Tak lama kemudian, Rosa dan Reyna masuk dengan menenteng sebuah paper bag cokelat berisi roti dan tiga kotak nasi ayam.

"Ingat yang Oma katakan tadi, ya." Rosa memperingatkan, takut Reyna keceplosan mengatakan yang sebenarnya kepada Andin perihal kebohongan Aldebaran.

Saat berada di kantin, Rosa meminta Reyna untuk memanggil Andin dengan sebutan mama agar Andin tidak curiga. Reyna yang semula menolak karena ibu kandungnya sudah meninggal, kemudian setuju setelah dibujuk Rosa demi kesembuhan Andin. Reyna pun mengiyakan dan berjanji akan merahasiakan hal ini dari Andin.

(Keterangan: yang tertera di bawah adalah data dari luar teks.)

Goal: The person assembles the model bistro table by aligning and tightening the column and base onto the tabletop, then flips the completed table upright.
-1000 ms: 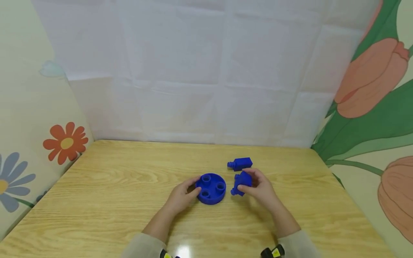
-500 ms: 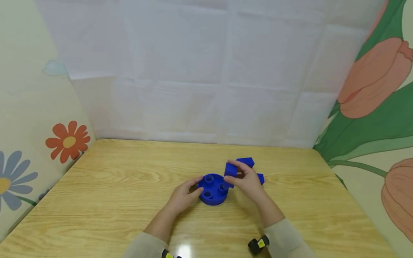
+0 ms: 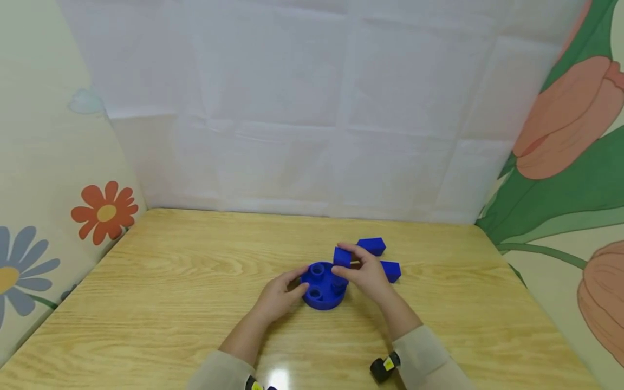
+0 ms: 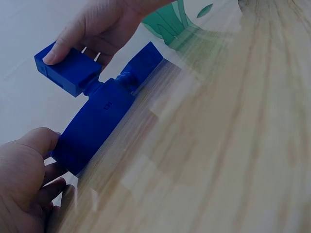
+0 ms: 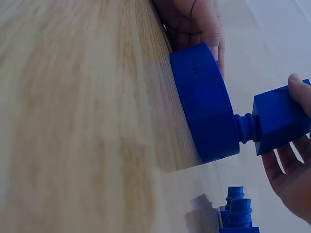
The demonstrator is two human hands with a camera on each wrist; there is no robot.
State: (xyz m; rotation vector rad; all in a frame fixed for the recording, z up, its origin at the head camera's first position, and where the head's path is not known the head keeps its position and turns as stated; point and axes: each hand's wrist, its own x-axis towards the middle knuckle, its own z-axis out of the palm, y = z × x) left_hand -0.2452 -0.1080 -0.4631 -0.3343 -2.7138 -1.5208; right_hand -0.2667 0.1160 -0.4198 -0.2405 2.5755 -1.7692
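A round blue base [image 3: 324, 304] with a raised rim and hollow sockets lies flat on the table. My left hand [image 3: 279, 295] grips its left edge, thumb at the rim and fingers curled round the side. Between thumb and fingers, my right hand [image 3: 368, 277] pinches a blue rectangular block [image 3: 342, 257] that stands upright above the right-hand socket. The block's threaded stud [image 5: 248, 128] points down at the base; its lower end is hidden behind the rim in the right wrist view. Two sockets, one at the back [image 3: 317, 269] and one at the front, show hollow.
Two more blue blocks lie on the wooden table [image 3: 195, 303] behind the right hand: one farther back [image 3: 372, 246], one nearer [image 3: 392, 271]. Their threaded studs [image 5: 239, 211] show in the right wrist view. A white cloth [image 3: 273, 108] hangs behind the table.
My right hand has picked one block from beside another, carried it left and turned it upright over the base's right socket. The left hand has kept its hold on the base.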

Ketika berhadapan dengan Andin sekarang, Reyna merasa gugup karena tidak pernah berbohong. Kaki kecilnya menghampiri Andin. "Mama mau makan siang bersama aku dan Oma?"

Andin menaikkan kedua alis mendengar Reyna menyebut Mama. Ada semburat hangat menyelimuti hatinya. Perlahan, ujung-ujung bibirnya mengulas senyum. "Mama udah makan tadi. Reyna dan Oma aja, ya."

Reyna sedikit cemberut. "Padahal, aku pengin makan siang bareng Mama."

Rosa mengeluarkan tiga kotak nasi ke atas meja kecil dekat nakas. "Iya, Ndin. Kita makan bareng, yuk!" sambungnya.

Andin jadi tidak enak hati menolak. "Iya, deh. Mama mau."

Rona wajah Reyna berbinar. Momen yang sudah lama dia rindukan, akhirnya dia rasakan lagi. Walau bukan dengan orang yang sama, Reyna sangat bahagia.